PROBLEM: Transcribe the listing that follows exactly, from its first line to its last.

COLLECTED MATERIAL:
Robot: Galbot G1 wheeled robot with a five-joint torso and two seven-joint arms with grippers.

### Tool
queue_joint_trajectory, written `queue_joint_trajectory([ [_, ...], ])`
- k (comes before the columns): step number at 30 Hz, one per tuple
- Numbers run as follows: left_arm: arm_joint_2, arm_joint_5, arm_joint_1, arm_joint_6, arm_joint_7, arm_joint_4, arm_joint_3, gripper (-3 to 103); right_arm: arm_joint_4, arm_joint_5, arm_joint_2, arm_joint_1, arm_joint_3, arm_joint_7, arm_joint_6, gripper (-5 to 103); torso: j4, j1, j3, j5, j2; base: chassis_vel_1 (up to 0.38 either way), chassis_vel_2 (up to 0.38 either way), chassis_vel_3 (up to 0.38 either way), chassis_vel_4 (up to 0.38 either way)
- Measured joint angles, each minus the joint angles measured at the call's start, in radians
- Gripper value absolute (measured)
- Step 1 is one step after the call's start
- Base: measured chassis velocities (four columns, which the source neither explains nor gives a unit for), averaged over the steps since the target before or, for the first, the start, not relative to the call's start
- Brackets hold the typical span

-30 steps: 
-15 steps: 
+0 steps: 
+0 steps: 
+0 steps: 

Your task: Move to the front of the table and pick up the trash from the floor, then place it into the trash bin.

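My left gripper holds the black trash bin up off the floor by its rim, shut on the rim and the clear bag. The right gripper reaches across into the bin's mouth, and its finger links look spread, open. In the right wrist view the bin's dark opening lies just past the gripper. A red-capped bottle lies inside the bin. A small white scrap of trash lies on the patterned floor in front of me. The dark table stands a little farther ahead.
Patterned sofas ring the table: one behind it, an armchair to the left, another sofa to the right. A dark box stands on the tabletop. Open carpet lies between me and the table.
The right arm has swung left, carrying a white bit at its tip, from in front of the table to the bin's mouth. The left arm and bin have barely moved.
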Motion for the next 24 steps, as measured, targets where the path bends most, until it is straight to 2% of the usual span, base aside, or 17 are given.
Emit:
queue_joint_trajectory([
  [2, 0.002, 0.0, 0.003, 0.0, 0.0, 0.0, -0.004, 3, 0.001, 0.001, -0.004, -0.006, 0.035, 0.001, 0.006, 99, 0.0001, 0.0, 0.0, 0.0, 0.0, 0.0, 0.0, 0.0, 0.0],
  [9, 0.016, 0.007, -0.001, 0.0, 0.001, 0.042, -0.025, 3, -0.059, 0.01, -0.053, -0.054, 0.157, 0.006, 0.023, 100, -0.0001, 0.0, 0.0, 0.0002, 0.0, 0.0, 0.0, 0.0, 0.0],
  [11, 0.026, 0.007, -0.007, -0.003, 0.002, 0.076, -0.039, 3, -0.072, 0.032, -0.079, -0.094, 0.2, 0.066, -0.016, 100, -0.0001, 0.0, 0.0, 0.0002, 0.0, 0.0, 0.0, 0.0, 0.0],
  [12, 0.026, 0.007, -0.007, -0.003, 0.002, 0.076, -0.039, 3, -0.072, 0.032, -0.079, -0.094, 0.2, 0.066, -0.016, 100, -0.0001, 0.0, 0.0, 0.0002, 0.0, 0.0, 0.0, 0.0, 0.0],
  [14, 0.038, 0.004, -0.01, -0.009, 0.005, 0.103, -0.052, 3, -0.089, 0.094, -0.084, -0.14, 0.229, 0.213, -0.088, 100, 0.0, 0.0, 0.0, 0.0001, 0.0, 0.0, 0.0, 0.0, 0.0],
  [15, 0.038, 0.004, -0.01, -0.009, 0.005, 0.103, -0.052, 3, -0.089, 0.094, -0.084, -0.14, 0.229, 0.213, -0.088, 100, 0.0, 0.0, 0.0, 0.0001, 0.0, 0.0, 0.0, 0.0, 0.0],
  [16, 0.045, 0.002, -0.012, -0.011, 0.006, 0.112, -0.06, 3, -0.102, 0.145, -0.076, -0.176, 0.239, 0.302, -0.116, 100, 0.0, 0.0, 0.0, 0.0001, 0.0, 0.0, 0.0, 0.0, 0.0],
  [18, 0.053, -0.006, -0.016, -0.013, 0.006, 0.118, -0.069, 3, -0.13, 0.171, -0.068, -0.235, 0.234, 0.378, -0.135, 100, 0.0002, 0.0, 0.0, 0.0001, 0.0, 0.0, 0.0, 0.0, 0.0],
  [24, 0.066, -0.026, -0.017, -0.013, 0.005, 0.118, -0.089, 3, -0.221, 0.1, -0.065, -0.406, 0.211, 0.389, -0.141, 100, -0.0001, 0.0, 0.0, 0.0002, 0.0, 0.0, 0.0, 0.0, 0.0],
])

ANSWER TO THE EXERCISE:
Robot: Galbot G1 wheeled robot with a five-joint torso and two seven-joint arms with grippers.

### Tool
queue_joint_trajectory, written `queue_joint_trajectory([ [_, ...], ])`
- k (comes before the columns): step number at 30 Hz, one per tuple
- Numbers run as follows: left_arm: arm_joint_2, arm_joint_5, arm_joint_1, arm_joint_6, arm_joint_7, arm_joint_4, arm_joint_3, gripper (-3 to 103); right_arm: arm_joint_4, arm_joint_5, arm_joint_2, arm_joint_1, arm_joint_3, arm_joint_7, arm_joint_6, gripper (-5 to 103); torso: j4, j1, j3, j5, j2; base: chassis_vel_1 (up to 0.38 either way), chassis_vel_2 (up to 0.38 either way), chassis_vel_3 (up to 0.38 either way), chassis_vel_4 (up to 0.38 either way)
- Measured joint angles, each minus the joint angles measured at the call's start, in radians
- Gripper value absolute (measured)
- Step 1 is one step after the call's start
- Base: measured chassis velocities (four columns, which the source neither explains nor gives a unit for), averaged over the steps since the target before or, for the first, the start, not relative to the call's start
- Brackets hold the typical span

-30 steps: 
-15 steps: 
+0 steps: 
+0 steps: 
+0 steps: 

Your task: Move to the front of the table and pick up the trash from the floor, then place it into the trash bin.

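My left gripper holds the black trash bin up off the floor by its rim, shut on the rim and the clear bag. The right gripper reaches across into the bin's mouth, and its finger links look spread, open. In the right wrist view the bin's dark opening lies just past the gripper. A red-capped bottle lies inside the bin. A small white scrap of trash lies on the patterned floor in front of me. The dark table stands a little farther ahead.
Patterned sofas ring the table: one behind it, an armchair to the left, another sofa to the right. A dark box stands on the tabletop. Open carpet lies between me and the table.
The right arm has swung left, carrying a white bit at its tip, from in front of the table to the bin's mouth. The left arm and bin have barely moved.
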Motion for the next 24 steps, as measured, targets where the path bends most, until it is straight to 2% of the usual span, base aside, or 17 are given.
Emit:
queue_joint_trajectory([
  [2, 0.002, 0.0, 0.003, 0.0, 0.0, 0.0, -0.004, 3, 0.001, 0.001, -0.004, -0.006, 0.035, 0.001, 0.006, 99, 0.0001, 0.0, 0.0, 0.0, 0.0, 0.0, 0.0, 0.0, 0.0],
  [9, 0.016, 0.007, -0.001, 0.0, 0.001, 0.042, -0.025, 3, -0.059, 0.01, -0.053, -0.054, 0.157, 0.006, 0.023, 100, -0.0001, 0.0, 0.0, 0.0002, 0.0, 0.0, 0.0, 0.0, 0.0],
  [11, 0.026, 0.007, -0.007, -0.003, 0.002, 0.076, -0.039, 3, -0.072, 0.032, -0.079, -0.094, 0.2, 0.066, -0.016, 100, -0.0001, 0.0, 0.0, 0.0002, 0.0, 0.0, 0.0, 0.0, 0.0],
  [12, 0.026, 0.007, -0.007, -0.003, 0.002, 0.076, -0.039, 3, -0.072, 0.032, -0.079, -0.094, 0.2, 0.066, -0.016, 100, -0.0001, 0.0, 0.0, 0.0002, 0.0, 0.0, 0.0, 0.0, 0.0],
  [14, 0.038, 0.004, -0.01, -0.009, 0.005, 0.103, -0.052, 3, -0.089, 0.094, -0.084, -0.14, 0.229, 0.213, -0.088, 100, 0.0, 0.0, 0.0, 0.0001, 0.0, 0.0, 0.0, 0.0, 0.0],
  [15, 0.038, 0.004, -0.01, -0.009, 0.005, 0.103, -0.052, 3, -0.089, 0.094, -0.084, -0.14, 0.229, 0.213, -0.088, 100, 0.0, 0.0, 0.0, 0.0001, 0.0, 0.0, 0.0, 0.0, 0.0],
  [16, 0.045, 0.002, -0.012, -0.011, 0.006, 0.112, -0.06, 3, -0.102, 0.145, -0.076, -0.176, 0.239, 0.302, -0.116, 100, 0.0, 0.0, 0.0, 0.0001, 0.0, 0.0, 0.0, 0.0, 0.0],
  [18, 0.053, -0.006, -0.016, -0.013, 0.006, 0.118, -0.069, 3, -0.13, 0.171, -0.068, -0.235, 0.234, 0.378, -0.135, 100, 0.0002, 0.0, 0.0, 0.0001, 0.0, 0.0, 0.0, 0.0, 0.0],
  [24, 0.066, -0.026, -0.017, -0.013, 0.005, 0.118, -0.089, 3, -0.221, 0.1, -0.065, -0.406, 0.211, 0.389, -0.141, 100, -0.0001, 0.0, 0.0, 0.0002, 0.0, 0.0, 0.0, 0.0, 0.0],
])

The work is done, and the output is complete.